Pendant les deux mois qui suivirent, Marc fut admirable de sérénité vaillante, au travers des outrages dont on l’abreuvait chaque jour. Il avait l’air d’ignorer l’immonde flot boueux, battant sa porte. Il continuait à faire sa classe, avec une gaieté, une honnêteté merveilleuses. Jamais il n’accomplit une plus large ni plus utile besogne, se donnant tout à ses élèves, leur enseignant par la parole et par l’exemple la nécessité du travail, la passion du vrai et du juste, au milieu des pires événements.
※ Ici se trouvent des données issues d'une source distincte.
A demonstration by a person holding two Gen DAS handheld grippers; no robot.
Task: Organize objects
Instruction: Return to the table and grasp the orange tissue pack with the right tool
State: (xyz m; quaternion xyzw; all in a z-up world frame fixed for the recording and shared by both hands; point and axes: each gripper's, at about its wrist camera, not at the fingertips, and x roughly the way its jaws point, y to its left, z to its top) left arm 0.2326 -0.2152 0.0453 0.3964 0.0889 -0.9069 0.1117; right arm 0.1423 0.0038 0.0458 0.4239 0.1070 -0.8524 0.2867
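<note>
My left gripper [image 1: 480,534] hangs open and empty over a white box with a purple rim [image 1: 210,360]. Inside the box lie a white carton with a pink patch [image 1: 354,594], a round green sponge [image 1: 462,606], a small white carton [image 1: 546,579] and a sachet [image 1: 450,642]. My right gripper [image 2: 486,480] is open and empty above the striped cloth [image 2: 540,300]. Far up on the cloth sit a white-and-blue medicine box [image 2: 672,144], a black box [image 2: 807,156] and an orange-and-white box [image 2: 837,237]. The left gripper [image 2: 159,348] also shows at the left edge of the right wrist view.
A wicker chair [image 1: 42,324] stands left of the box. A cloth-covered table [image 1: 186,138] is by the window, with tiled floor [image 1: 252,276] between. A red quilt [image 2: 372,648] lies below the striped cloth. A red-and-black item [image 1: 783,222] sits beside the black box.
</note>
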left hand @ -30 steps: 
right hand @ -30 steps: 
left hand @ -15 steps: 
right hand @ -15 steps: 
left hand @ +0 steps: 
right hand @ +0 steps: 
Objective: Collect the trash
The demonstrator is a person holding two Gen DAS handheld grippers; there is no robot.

Tout ce que ses concitoyens lui jetaient de salissant et d’amer, il le rendait en douceur, en bonté, en sacrifice. Il s’efforçait tendrement de faire les enfants meilleurs que les pères, il ensemençait l’exécrable présent de l’heureux avenir, rachetant le crime des autres au prix de son propre bonheur. Entouré des petites intelligences dont il avait la charge, il retournait à leur candeur, à leur pureté, à la soif qu’elles avaient de découvrir le monde ; et il le redécouvrait, dans sa beauté, dans l’espoir que l’homme y serait fraternel et joyeux, lorsqu’il en saurait assez pour y vivre de certitude, de sagesse et d’amour, après avoir conquis les forces naturelles. C’était ce petit peuple à sauver un peu chaque jour de l’erreur et du mensonge, qui faisait son calme, sa force d’innocence. Et il attendait avec son tranquille sourire le coup qui devait le frapper, en homme content et certain, chaque soir, de sa besogne accomplie.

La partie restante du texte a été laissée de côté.